Environmentalists have argued that rule would gut one of the nation's oldest environmental protections, harm birds already facing catastrophic declines, let corporate actors escape responsibility, and diminish actions to reduce bird impacts.

Responding to the final rule, the Natural Resources Defense Council in a Jan. 5 statement called on Congress and the Biden administration to "reinstate bedrock protections for birds" by reopening the rulemaking to address stakeholder concerns and considering a conservation-focused incidental take permitting program under the act.

Katie Umekubo, an NRDC attorney, said FWS has dropped off the radar for ushering nesting season avoidance for construction, with project-level consequences when state agencies don't step in to fill the void.

Pipeline view
Pipeline companies, for their part, have argued the prior interpretation of the MBTA resulted in unpredictable enforcement of a law that carried criminal liability, without clear guidance for pipelines.

The Interstate Natural Gas Association of America supported the Trump administration's proposed rule in comments in March, arguing the prior interpretation created "significant, unreasonable challenges for industry and was implemented in an ad hoc and unpredictable manner."

"Although INGAA members regularly take proactive measures to avoid and minimize impacts, they cannot completely eliminate all potential for migratory bird impacts that may incidentally result from natural gas pipeline construction and operation activities," INGAA wrote. Under the previous interpretation, "such incidental take was a violation of the MBTA and could subject the members to criminal liability with no viable defense."

Instead, the group noted pipelines often relied upon assurances FWS would refrain from enforcement for incidental takes occurring during construction in exchange for compliance with a "voluntary conservation plan," with variation across FWS regions.

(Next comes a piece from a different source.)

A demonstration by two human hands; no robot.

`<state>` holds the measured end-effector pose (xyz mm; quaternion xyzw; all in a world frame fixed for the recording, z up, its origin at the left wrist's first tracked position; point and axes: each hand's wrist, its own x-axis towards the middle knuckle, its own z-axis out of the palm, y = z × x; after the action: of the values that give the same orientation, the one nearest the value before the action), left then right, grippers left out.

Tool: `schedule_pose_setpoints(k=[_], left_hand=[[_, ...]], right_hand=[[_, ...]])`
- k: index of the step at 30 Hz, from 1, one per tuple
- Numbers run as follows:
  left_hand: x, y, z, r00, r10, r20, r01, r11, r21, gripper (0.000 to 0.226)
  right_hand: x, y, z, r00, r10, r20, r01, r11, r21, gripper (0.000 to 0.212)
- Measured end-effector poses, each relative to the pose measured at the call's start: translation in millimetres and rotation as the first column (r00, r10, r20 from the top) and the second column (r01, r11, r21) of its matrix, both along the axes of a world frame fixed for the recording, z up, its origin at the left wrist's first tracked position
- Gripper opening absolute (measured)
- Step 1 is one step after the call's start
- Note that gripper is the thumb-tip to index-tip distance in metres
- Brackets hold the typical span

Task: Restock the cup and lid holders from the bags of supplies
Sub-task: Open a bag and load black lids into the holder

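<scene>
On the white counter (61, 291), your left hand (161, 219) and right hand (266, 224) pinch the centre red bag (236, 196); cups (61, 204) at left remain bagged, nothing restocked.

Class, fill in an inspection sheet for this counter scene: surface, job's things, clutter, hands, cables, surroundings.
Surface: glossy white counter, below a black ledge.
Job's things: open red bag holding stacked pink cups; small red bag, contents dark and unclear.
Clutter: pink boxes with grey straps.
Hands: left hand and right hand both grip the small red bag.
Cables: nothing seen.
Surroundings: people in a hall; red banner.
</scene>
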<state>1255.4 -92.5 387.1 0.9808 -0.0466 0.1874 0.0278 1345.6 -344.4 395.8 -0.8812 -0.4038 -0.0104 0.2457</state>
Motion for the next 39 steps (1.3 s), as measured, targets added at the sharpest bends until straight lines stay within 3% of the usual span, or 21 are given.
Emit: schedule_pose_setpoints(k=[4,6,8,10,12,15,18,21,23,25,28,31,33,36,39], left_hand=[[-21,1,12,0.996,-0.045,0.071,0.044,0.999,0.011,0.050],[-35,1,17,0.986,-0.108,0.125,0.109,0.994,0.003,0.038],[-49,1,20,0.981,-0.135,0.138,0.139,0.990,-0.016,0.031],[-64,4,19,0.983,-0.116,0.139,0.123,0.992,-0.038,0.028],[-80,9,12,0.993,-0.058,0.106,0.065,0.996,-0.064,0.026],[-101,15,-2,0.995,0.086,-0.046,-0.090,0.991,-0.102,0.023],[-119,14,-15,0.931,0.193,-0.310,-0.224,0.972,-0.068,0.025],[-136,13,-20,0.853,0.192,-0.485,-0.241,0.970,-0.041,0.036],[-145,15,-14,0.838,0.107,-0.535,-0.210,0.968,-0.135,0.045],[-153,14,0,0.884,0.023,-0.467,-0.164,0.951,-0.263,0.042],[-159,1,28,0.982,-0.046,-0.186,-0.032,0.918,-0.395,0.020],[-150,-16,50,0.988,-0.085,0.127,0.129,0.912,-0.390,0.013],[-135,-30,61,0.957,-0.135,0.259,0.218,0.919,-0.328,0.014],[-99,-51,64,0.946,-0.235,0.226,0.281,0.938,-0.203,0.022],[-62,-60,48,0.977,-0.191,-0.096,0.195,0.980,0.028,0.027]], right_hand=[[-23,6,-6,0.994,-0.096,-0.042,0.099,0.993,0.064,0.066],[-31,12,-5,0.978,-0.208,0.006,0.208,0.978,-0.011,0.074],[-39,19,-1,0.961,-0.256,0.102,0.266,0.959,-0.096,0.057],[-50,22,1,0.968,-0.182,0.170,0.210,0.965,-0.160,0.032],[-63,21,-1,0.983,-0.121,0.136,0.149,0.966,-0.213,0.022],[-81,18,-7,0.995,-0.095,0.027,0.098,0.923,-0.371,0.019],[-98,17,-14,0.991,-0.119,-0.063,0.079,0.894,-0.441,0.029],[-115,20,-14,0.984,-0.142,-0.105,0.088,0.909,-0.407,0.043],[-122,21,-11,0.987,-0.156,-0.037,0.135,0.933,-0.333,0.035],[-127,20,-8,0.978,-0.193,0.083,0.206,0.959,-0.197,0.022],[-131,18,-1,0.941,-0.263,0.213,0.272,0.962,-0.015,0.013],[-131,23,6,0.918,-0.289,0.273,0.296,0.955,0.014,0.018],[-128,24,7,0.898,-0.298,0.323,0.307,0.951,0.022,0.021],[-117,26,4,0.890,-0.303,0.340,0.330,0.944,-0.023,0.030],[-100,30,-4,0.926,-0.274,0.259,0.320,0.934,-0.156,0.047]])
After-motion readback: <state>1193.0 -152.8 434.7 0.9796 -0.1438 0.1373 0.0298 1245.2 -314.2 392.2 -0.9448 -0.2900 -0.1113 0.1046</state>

In some instances, developers were "compelled to incur large voluntary migratory bird mitigation payments that totaled millions of dollars for individual projects," INGAA said in those comments.

Despite Trump administration's efforts to add certainty, Umekubo argued the rule is vulnerable for a number of reasons, including an "unequivocal rejection" of the legal foundation for the rule in August by the US District Court of the Southern District of New York.

The regulation is scheduled to go into effect 30 days after publication in the Federal Register, according to FWS.